NDP has some history in Richmond, believe it or not.
Prittie
Bob Prittie, third from right, became the federal NDP’s only successful candidate in Richmond in 1962. City of Richmond archives.

They became the Official Opposition in the House of Commons in 2011. They handed Conservatives a crushing defeat in Alberta just months ago. But New Democrats have had it tough in Richmond throughout history.

Except for Bob Prittie.

Prittie made history in 1962, becoming Richmond’s first federal Member of Parliament to represent the New Democratic Party or its left-leaning predecessors.  

And he did it during the new party’s inaugural election.

Robert William Prittie sailed into a seat in the riding then known as Burnaby-Richmond under the NDP banner. Prittie went on to win two more elections, representing the Island City until his defeat in 1968.

Since then, no federal NDP candidate has won an election in Richmond.

Before politics, Prittie, who died in 2002 at age 82, served overseas with the Royal Canadian Air Force during the Second World War. He later worked as a foreign service officer for Canada, then became a high school teacher in Burnaby, according to Library of Parliament records.

He served briefly as a municipal councillor in Burnaby before entering federal politics. He ran, unsuccessfully, with the Co-operative Commonwealth Federation in 1957 and 1958, coming close each time.

Prittie put his hat into the ring again in 1962. In a published platform ahead of the June 18 vote, Prittie keyed on bleak employment prospects for young people, blaming automation for reducing jobs in manufacturing and offices.

“The New Democratic Party believes that full employment and prosperity will not be achieved until we have a federal government committed to the belief that economic planning is essential.”

He also criticized rival parties for accepting corporate donations, dismissed the notion of supplying the Canadian armed forces with nuclear weapons and sang the praises of public health care.
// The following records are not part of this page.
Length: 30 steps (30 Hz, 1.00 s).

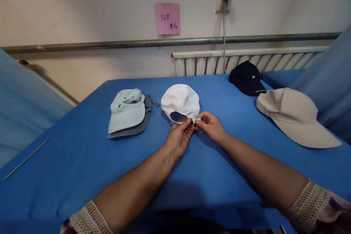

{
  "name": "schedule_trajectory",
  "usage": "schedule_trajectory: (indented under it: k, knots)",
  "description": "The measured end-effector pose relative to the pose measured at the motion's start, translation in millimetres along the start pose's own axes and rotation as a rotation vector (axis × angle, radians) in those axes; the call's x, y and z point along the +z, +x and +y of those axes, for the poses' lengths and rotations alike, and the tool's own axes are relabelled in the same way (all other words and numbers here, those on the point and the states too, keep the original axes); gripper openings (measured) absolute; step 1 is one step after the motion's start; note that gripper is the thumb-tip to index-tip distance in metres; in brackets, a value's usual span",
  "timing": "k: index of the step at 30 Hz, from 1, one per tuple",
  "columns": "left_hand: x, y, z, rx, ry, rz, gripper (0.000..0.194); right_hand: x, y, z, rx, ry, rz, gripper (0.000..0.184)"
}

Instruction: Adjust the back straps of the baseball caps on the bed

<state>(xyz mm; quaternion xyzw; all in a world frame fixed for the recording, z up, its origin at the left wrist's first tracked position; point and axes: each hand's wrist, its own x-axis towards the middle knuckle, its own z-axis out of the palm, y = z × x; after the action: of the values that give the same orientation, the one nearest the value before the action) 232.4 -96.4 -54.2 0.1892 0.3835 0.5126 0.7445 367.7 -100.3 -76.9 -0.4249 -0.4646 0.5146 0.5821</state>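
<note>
A white baseball cap (181, 98) rests on the blue-covered table with its back opening toward me. My left hand (179, 135) pinches the cap's rear strap near the buckle, thumb on top. Close beside it, my right hand (211, 126) grips the white strap end (196, 120) between thumb and fingers. Both hands are closed and almost touch each other. The fingers partly cover the buckle, so its details are hidden.
Left of the white cap lies a pale mint cap (126, 111) stacked on a dark grey cap (148, 108). A navy cap (245, 76) and a beige cap (294, 111) sit at the right. A thin stick (26, 159) lies on the blue cloth (90, 153). Behind are a radiator (197, 62) and rail (123, 46).
</note>
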Motion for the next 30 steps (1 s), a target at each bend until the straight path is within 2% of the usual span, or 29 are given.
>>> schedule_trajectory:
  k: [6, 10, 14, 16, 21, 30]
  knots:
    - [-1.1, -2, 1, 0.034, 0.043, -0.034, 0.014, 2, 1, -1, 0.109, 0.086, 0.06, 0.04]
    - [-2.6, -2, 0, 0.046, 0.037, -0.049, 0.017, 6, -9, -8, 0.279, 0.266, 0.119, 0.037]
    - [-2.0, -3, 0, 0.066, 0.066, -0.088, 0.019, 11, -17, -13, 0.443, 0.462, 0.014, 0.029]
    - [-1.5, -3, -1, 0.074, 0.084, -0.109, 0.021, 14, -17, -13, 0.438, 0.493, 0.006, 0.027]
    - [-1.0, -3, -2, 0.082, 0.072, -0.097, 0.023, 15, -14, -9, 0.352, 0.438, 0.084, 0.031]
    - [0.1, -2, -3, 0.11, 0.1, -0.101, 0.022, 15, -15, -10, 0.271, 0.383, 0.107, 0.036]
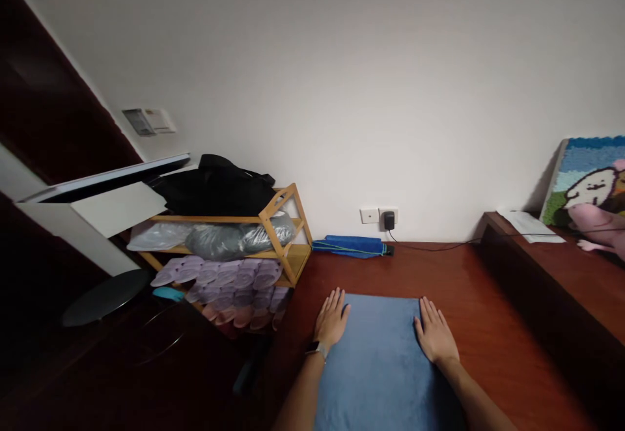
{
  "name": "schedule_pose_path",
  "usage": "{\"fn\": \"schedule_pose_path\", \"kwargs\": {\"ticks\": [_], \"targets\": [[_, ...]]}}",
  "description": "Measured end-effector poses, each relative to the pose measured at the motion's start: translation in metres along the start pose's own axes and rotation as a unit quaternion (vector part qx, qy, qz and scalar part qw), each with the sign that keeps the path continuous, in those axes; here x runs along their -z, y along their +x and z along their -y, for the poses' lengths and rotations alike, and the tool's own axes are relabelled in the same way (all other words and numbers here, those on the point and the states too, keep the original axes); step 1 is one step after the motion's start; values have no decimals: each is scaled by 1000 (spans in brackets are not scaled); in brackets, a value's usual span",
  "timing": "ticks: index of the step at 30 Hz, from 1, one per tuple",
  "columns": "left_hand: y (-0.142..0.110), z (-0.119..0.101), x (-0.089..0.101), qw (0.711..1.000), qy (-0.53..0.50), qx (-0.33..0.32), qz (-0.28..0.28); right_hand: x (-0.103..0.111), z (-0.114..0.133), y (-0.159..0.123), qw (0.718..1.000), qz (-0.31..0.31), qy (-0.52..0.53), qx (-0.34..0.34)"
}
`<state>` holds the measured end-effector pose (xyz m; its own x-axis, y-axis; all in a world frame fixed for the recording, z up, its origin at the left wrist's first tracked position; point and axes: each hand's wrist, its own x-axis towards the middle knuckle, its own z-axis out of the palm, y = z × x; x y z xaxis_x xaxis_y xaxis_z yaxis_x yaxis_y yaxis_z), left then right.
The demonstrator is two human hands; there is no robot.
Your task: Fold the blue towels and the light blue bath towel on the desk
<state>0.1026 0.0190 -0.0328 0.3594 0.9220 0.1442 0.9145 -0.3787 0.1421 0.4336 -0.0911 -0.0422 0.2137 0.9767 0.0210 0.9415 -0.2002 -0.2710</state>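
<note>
Lying at lower centre of frame: smooth blue rectangular cloth on reddish-brown wooden table. Left hand at its upper-left corner, right hand at upper-right; palms down, fingers extended, gripping nothing, apparently placed to keep edges flat.

Tabletop lay open right of the blue cloth until the raised ledge blocked; far left, the wooden rack crowded in!
</note>
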Motion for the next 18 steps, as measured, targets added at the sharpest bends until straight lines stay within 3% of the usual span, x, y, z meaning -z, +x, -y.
{"fn": "schedule_pose_path", "kwargs": {"ticks": [5,11,18], "targets": [[0,-4,-9,1000,-2,2,-25,-3,-1,1,1000,5,-15,-6],[1,-6,-3,1000,-16,7,-16,5,5,1,999,25,-38,-21],[3,-6,-3,1000,-18,6,-15,7,5,-29,999,32,-16,-33]]}}
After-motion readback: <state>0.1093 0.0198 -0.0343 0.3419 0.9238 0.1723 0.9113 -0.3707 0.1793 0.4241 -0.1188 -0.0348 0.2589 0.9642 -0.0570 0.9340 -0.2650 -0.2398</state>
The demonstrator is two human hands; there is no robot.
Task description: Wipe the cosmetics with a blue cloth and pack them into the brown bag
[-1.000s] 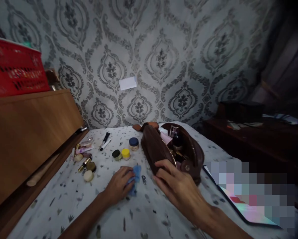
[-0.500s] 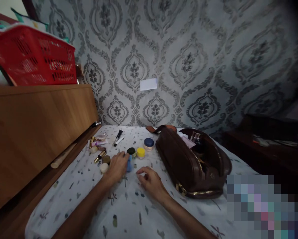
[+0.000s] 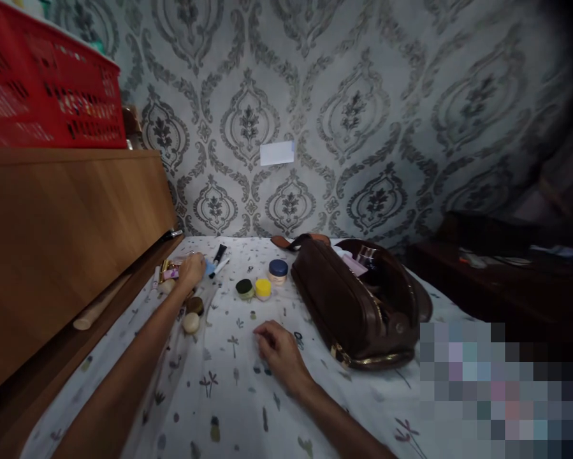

“Sooner or later we shall have a complete medical insurance plan. Sooner if we have a New Democratic government, because we believe in the principle, and later if the other parties form our government. They will act only when forced to do so.”

His platform, and that of party leader Tommy Douglas, resonated with local voters. Prittie won with 38.6 per cent of the vote, followed by Liberal rival Bill Trainor, Progressive Conservative incumbent John Drysdale and Social Credit candidate Hilliard Beyerstein.

Richmond Coun. Harold Steves remembers working on Prittie’s 1962 campaign. Steves was in charge of silkscreen printing for the candidate’s signs.

“That was the first election I ever got involved in,” he said.

Steves said the NDP, and the CCF before it, appealed to rural voters — and rural was what Richmond was at the time.

John Diefenbaker’s Progressive Conservatives ended up winning the 1962 election, and the NDP finished with just 19 seats. But the minority government proved unstable and lasted just 132 days, according to Parliament records.

Prittie served as Richmond’s MP until 1968, when he was defeated by Liberal Tom Goode. Prittie then returned to civic politics, serving as Burnaby’s mayor for five years.

John Reynolds, a longtime Conservative politician who represented Richmond in the House of Commons in the 1970s, narrowly prevented a return of an NDP MP in 1972. Running for the Progressive Conservatives, he beat NDP challenger Ken Novakowski by just 1,440 votes.

“Richmond was quite small compared to today,” he told the Richmond News. “We built a good base with young families.”